## Work instruction
Scan the lines below for the string "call" and report how many lines contain it, giving only the number.

'''

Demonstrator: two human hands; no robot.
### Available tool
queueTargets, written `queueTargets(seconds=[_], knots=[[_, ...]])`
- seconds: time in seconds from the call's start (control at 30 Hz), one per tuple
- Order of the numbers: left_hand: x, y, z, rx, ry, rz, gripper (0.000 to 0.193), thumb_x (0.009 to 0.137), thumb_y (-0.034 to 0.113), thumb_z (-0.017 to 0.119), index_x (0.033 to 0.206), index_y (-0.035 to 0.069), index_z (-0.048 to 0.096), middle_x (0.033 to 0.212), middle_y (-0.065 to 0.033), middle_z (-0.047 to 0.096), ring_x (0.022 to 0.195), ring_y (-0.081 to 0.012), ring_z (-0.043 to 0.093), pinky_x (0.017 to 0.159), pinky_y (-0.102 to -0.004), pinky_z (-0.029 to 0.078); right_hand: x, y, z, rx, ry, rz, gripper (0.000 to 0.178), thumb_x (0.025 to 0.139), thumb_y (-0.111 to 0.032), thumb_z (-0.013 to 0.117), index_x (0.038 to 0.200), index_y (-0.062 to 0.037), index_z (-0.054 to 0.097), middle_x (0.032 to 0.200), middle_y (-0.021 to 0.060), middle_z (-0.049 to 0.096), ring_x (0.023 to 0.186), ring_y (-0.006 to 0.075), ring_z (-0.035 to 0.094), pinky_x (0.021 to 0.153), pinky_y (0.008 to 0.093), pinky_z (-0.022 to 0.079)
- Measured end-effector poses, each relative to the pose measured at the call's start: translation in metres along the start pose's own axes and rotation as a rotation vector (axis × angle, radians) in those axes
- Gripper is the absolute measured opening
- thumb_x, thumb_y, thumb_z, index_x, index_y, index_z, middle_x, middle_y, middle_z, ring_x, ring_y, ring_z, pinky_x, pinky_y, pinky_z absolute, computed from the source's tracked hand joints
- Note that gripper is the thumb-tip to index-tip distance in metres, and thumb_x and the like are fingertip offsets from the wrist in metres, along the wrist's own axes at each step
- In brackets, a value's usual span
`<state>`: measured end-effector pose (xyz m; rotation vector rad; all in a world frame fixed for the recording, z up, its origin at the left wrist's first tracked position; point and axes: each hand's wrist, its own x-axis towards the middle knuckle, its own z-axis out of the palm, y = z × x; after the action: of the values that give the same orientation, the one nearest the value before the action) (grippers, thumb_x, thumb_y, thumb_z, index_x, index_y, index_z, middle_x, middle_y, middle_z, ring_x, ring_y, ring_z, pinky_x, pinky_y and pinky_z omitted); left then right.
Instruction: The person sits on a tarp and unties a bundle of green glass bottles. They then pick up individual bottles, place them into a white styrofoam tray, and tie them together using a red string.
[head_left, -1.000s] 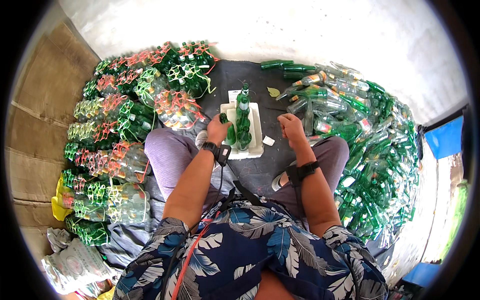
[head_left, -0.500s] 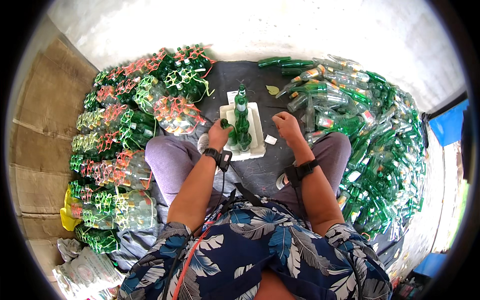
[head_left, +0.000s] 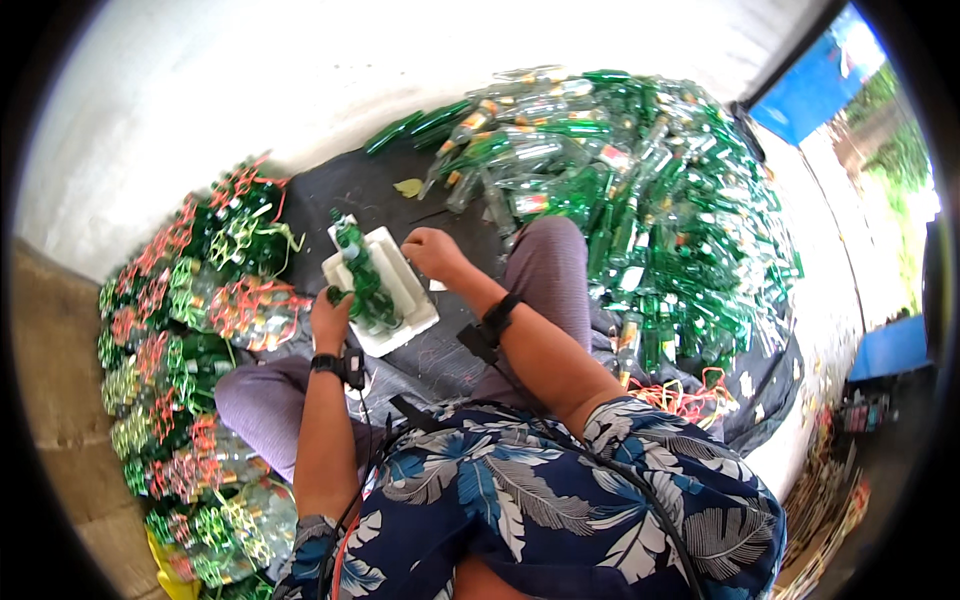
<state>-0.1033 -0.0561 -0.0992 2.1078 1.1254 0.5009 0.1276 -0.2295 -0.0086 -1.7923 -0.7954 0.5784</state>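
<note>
A white foam tray lies on the dark sheet before my crossed legs. Several green glass bottles form a row in it, slanting along its left side. At the tray's left edge my left hand is closed around a green bottle, beside the row. My right hand hovers over the tray's right edge with its fingers curled in. The back of that hand hides whatever it may hold.
Several strapped bundles of bottles stand at the left. A big heap of loose green and clear bottles fills the right, near my knee. Red straps lie below the heap. A yellow leaf rests on the dark sheet.
The view has swung to the right, so tray and bundles appear farther left and tilted. My left hand still grips the bottle, and my right hand stays curled near the tray.
</note>
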Motion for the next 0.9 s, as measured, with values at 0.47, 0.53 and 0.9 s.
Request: queueTargets(seconds=[0.47, 0.53, 0.9], knots=[[0.003, 0.063, -0.099, -0.298, 0.396, 0.160, 0.034, 0.085, 0.001, 0.073, 0.075, 0.007, 0.040, 0.070, 0.0026, 0.038, 0.064, -0.0090, 0.039, 0.060, -0.0294, 0.038, -0.003, -0.015, -0.012, 0.159, 0.004, 0.082, 0.018, 0.089, -0.017, 0.068, 0.094, 0.0005, 0.072, 0.077, 0.0043, 0.067, 0.067, 0.0121, 0.060, 0.060, 0.0305, 0.048], [-0.015, 0.124, -0.128, -0.577, 0.310, 0.365, 0.041, 0.093, -0.008, 0.061, 0.071, 0.013, 0.033, 0.069, 0.0082, 0.031, 0.062, -0.0033, 0.032, 0.054, -0.0229, 0.027, -0.003, -0.013, -0.017, 0.188, -0.004, 0.124, 0.020, 0.088, -0.018, 0.069, 0.094, 0.0010, 0.073, 0.078, 0.0070, 0.069, 0.070, 0.0138, 0.064, 0.064, 0.0316, 0.050], [-0.155, 0.327, -0.263, -1.115, -0.366, 1.229, 0.026, 0.091, -0.005, 0.063, 0.078, 0.011, 0.047, 0.070, 0.0043, 0.043, 0.056, -0.0064, 0.039, 0.049, -0.0237, 0.031, -0.009, -0.041, -0.022, 0.382, -0.083, 0.186, 0.015, 0.096, -0.017, 0.066, 0.098, -0.0020, 0.068, 0.070, -0.0013, 0.056, 0.053, 0.0068, 0.047, 0.045, 0.0257, 0.036]])
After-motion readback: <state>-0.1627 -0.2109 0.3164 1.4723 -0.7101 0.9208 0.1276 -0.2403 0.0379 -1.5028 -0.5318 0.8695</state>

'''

## Answer space
2